Now what? I go up to the bedroom to find something new to wear. I can’t make the dreadful feeling in my gut go away—the one telling me not to touch anything, not to eat or drink. Not to feel comfortable in any way or I’ll get a beating. I force that voice away and remember what Knox said.
One of Knox’s dresser drawers is filled with T-shirts like the one I’m wearing, sweat shorts, and sweatpants. The sweatpants seem like the best bet even though they’re still way too big. At least there’s a drawstring I can cinch around my waist so they won’t randomly fall down. I choose another clean, white T-shirt and knot it at my waist so it doesn’t feel so much like I’m wearing a dress.
The bedroom is so quiet, like a tomb. I still feel sort of bad being in here, like I’m being a burden all over again. I can’t tell how much of that is normal and how much it’s me being brainwashed.
One thing is clear, I want to know more about him. The sort of books he has in his room—history books, strangely enough—I wouldn’t expect him to care about that. The magazines are more what I figured I’d find—cars, girls, and sports. I don’t know why he thought I’d be interested in those, but it makes me grin anyway. He’s doing his best to make me comfortable.
All of this only killed an hour. It’s weird, not having every minute of my day filled, and the thought of unfilled hours ahead of me makes me feel all antsy and twitchy. I’m going to have to get used to living like a normal person. Even when I was competing, I had a single, focused goal. Everything was about training, being stronger, faster, the best. I guess I’ve never lived a normal life, even before my injury.
The sound of the washing machine finishing almost gives me a heart attack, but it makes it easier to find the thing and switch my clothes into the dryer.
Afterward, I decide to settle in on the couch and veg out for a while. Knox wasn’t kidding when he said there’d be everything I could ever want to watch on television. He must pay a fortune every month for his streaming services. It makes me wonder how much time he spends here, all alone. It’s impossible not to think about him, to try to figure him out. I hate to think of him sitting here by himself, though I’m sure it’s completely his choice if that’s ever the case. I doubt he ever does anything unless it’s what he wants to do.

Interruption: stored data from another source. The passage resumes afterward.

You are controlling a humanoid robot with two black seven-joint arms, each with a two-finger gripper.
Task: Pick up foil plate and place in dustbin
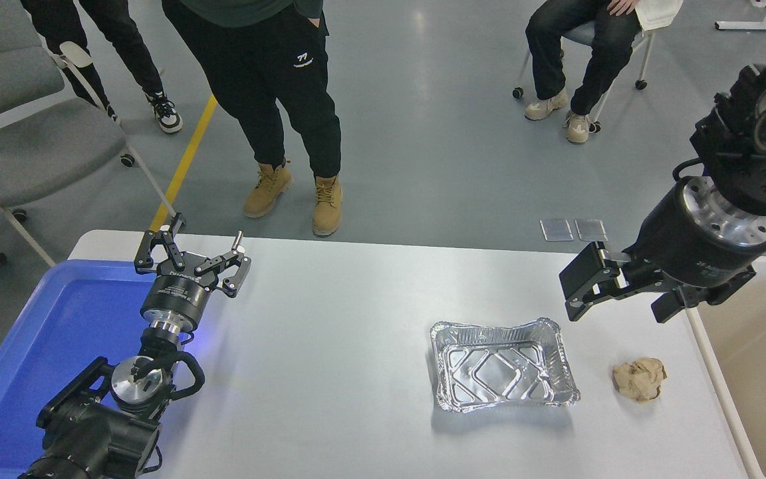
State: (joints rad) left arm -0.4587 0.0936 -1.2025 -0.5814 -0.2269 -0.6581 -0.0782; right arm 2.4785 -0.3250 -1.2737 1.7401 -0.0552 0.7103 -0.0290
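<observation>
- Head view: the plate [505, 364] lies flat, open side up, on the table [330, 372], toward the right edge and nearer the near edge than the far one. Nothing touches it.
- A paper ball [639, 378] sits just beside the plate, between it and the right edge; it is not part of the job and is best left alone.
- The bin [765, 362] stands against the table's right edge, its open mouth below table level, so the plate has only a short way to travel sideways.
- The right gripper [586, 287] hangs above the table near the right edge, beyond the plate toward the far side, clear of everything. Seen side-on, its fingers look spread with nothing between them, though the angle makes this hard to confirm.
- Judging from that pose, the grasp is not yet begun; the rolled rim looks like the likely place to pinch, since the thin foil could crumple.
- The left gripper [191, 261] is parked over the far left corner, fingers wide apart and empty, beside a blue tray [37, 346] at the left edge.
</observation>
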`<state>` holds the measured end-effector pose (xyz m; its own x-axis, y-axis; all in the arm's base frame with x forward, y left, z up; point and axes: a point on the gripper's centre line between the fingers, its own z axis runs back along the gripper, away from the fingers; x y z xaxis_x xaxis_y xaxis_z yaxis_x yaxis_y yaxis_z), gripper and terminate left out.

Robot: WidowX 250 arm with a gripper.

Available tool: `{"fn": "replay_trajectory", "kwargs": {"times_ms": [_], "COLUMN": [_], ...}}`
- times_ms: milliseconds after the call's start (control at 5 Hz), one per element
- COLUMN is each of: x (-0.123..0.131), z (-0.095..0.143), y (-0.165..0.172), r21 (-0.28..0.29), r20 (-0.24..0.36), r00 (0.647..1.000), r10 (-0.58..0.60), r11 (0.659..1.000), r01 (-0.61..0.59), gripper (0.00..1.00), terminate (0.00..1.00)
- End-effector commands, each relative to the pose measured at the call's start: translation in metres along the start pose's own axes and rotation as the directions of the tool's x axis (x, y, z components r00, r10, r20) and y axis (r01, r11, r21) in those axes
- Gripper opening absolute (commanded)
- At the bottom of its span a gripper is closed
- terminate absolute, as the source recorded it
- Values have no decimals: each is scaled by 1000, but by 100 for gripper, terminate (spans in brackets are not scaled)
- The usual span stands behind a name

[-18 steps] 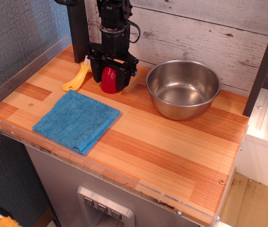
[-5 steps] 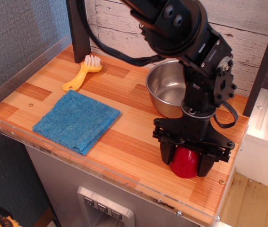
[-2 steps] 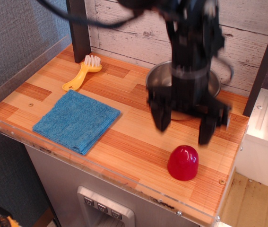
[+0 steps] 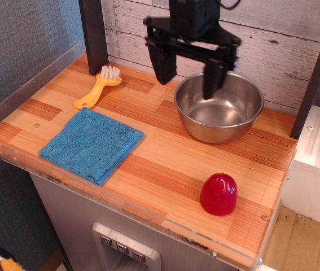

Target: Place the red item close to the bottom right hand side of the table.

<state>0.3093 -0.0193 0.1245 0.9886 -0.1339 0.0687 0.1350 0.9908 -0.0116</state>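
Observation:
The red item (image 4: 219,193), a small glossy red dome-shaped cup, stands rounded top up on the wooden table (image 4: 165,164) near its front right corner. My gripper (image 4: 188,76) is open and empty. It hangs high above the back of the table, over the left rim of the steel bowl, far from the red cup. Its two dark fingers (image 4: 162,62) are spread wide apart.
A steel bowl (image 4: 219,105) sits at the back right. A folded blue cloth (image 4: 92,144) lies at the front left. A yellow brush (image 4: 97,87) lies at the back left next to a dark post (image 4: 93,34). A clear acrylic rim (image 4: 120,206) edges the table.
My gripper carried the red cup from the back left to the front right, let go of it there, and has risen and moved back toward the bowl.

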Motion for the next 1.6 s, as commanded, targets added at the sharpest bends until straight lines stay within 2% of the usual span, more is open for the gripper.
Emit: {"fn": "replay_trajectory", "kwargs": {"times_ms": [0,200,400,1400], "x": [-4,-14,-18,-18], "z": [5,1,-5,-5], "y": [26,31,31,31], "r21": [50,57,47,47], "r20": [-21,0,-8,-8], "r00": [1000,995,995,995], "r10": [2,103,97,97], "r11": [999,993,994,994], "r01": [-1,-103,-97,-97], "gripper": [100,100,100,100], "terminate": [0,0,0,0]}}
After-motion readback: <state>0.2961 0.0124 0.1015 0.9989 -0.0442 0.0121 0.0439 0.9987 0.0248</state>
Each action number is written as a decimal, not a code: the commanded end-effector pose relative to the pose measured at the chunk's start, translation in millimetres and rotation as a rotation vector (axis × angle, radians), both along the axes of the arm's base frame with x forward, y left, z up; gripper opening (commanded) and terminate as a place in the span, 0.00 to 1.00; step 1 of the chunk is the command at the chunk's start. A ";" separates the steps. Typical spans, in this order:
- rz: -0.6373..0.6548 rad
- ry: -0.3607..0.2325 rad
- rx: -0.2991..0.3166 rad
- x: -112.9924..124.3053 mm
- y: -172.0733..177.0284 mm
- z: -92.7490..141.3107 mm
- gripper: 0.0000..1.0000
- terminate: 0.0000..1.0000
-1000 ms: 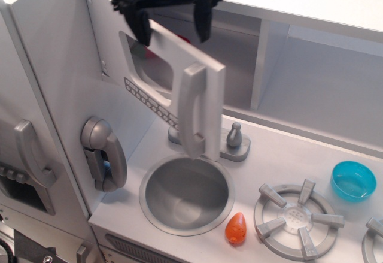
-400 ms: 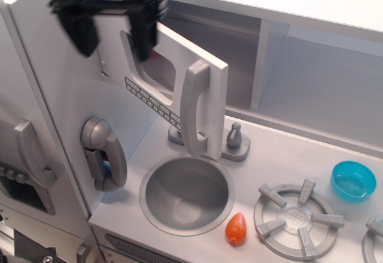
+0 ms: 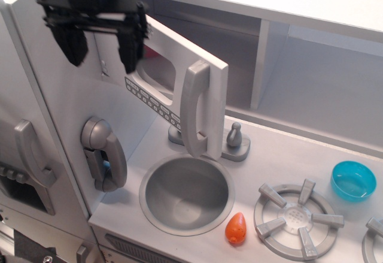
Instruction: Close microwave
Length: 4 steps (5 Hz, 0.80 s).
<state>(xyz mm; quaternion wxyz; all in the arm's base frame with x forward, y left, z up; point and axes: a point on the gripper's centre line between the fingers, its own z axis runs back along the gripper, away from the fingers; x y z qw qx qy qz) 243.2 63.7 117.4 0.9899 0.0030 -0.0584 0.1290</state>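
The scene is a grey toy kitchen with a counter [image 3: 281,161], a round sink [image 3: 187,194], a burner [image 3: 298,218], an orange toy [image 3: 236,228] at the front edge and a blue bowl [image 3: 353,180] on the right; there is only one view, from above and in front. The microwave [image 3: 173,86] sits in the upper left part of the kitchen, above the sink and to the right of the telephone handset [image 3: 105,154]. Its door is not closed: it stands out from the side wall at an angle, hinged on the far left edge, and its free edge with the vertical grey bar handle [image 3: 196,108] points toward the camera and slightly right. The long axis of the door runs from the hinge at upper left down to the handle at lower right, while the handle itself is upright. One second ago the gripper [image 3: 99,41] was above the top edge of the door, more to the right; now it has moved to the left and hangs in front of the wall near the hinge side, apart from the handle. The door itself has turned very little in this time. The black fingers [image 3: 128,44] are spread wide and hold nothing. It seems the push has not finished the closing, so the door probably needs another press on its outer face toward the wall.
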 end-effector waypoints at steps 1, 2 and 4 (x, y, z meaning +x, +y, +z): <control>-0.031 -0.083 -0.001 30.8 -13.1 -10.5 1.00 0.00; -0.066 -0.218 -0.034 41.8 -19.9 -7.4 1.00 0.00; -0.008 -0.463 -0.026 72.7 -22.7 -0.8 1.00 0.00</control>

After another hour or so, I finally start to relax for real. I get my clothes out and switch into my bra and shirt, so I don’t have to look at my bruises anymore, but I’ll leave his sweatpants on, finding them even more comfortable than my leggings.
Cuddling back up on the couch, I try to relax. It’ll take time, but I have no doubt I’ll eventually be able to enjoy downtime like anybody else. I’ll need time to get over all the shit Mom and Dale put me through, but the fact that I’m even thinking about moving on with my life must be a good sign.
My God. I’ll even be able to keep my wages now. My tips. The possibilities loom large in my imagination.
“Shit.” My wages. That’s all it takes to remind me of my obligations—namely, my job at Laura’s Gymnastics. I jump up and frantically look around. I’m scheduled for a class this afternoon, and I know Lisa won’t be able to get anybody to cover for me on such short notice. I can’t even remember all the times I had to drag myself over there after a beating, covering the bruises I could and making excuses about the ones I couldn’t.
I always had the feeling Lisa didn’t believe me, but she was too nice to say anything.
I can’t let her or the girls down. I have to find a way to get there. My bag is by the front door, right where Knox left it. I have some money for the bus fare, more than enough to get me to class, and according to the schedule I look up on my phone, the next bus rolls through ten minutes from now just a block away from here.
But I’m not supposed to leave, am I? What’s Knox going to think if he comes home and finds me gone? I don’t even have his number, so I can’t call him and let him know what I have to do. He would probably tell me not to go, but that’s just not going to happen. I’m sure I can handle getting myself to gymnastics and back.
Still, I do have manners. I don’t want him getting home and freaking out—who knows what he would do if he assumed something bad had happened to me? So, I leave a note on the kitchen counter.
I forgot I have a class to teach this afternoon, and I can’t miss it. I’ll be back in a few hours.
That will have to be enough. As it is, I’m afraid I’m going to be late as I put on my shoes, grab the bag, and almost run out the door in hopes of catching the bus.